Le maggiori difficoltà nell’inquadrare
con precisione il problema della
leishmaniosi felina risiedono nel fatto che un gran numero di soggetti infetti
risulta asintomatico. Dai vari studi condotti sulla leishmania nel gatto, in
linea generale possiamo dire che tra le manifestazioni più tipiche di malattia abbiamo
quelle dermatologiche quali noduli, papule,
ulcere e/o croste essudatizie e talora emorragiche, particolarmente diffuse nelle aree di giunzione muco-cutanea, e lesioni oculari. In concomitanza o meno
con le suddette sono annoverate alterazioni a livello viscerale,
soprattutto di fegato e milza, che possono risultare mortali; meno frequente
sembrerebbe essere il danno a livello renale, tipico invece della leishmaniosi
canina. Un’altra forma riportata di leishmaniosi felina descrive una
linfoadenopatia generalizzata accompagnata da febbre, croste, alopecia a livello
di testa e addome, ulcere su sporgenze ossee, lieve periodontite, onicogrifosi,
cachessia, atrofia muscolare e debolezza. Soggetti positivi alla Leucemia e,
soprattutto, all’Immunodeficienza Felina risulterebbero più predisposti a
contrarre e manifestare la leishmaniosi. Alcuni studi, infine, ipotizzano ci
sia addirittura una relazione tra carcinoma squamocellulare e leishmaniosi
felina.
La diagnosi di Leishmaniosi si fonda primariamente su
indagini di laboratorio (esami ematobiochimici, osservazione diretta mediante
citologia, PCR, immunofluorescenza indiretta, metodiche ELISA) ma non tutte
quelle storicamente descritte per la leishmaniosi canina risultano altrettanto
attendibili nella ricerca di quella felina.
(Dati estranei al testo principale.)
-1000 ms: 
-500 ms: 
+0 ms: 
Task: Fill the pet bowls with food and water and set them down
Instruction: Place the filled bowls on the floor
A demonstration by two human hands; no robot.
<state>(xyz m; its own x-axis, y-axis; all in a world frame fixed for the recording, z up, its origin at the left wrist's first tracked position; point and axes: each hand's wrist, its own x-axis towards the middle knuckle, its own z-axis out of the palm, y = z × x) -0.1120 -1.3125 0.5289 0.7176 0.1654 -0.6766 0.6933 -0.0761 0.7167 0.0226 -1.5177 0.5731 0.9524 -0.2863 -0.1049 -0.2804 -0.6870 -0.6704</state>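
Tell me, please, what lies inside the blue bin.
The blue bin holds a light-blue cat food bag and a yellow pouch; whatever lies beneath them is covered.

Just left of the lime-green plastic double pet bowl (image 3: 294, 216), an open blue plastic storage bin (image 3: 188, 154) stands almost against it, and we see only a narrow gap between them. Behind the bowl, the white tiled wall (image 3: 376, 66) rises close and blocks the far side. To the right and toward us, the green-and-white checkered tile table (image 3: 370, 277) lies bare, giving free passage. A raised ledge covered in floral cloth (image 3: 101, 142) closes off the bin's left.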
I felini hanno una naturale
resistenza nei confronti di questa malattia che li porta spesso a guarire
spontaneamente e a manifestare minime alterazioni patologiche. La risposta immunitaria del gatto, infatti,
sembrerebbe differire da quella del cane e questo spiega l’elevato numero di
soggetti asintomatici e la variabilità nelle manifestazioni cliniche di
malattia. E’ stato visto che le lesioni tendono a comparire prima della
produzione di anticorpi contro-leishmania
mentre la sieroconversione (aumento del titolo anticorpale) si verifica in
corso di guarigione dei segni clinici dermatologici, dimostrando che nel gatto
l’immunità umorale gioca un ruolo difensivo nei confronti del protozoo. Da ciò
si evince inoltre come i convenzionali test sierologici basati sulla
quantificazione degli anticorpi non sempre risultino attendibili nel rilevare l’infezione.
Ecco perché l’immunofluorescenza indiretta (IFA) comunemente utilizzata nelle
indagini sulla leishmaniosi canina, nei felidi va eseguita e interpretata in
concomitanza con altre metodiche quali la PCR o l’evidenziazione diretta del
parassita.
Ad oggi si sa ancora molto poco
su un’eventuale terapia contro la leishmaniosi felina anche perché la maggior
parte degli studi farmacologici fin qui condotti si sono concentrati sulla
leishmaniosi canina. Attualmente il European Advisory Board per le Malattie del
Gatto suggerisce l’utilizzo di allopurinolo ad un dosaggio di 10-20mg/Kg ogni
12 o 24h; altre combinazioni di farmaci sono in via di studio. Una terapia di
supporto risulta inoltre fondamentale soprattutto in corso di leishmaniosi viscerale
quando colpisce e compromette fegato e reni.
(Informazioni tratte dal Journal of Feline Medicine, vol 18, Issue 6)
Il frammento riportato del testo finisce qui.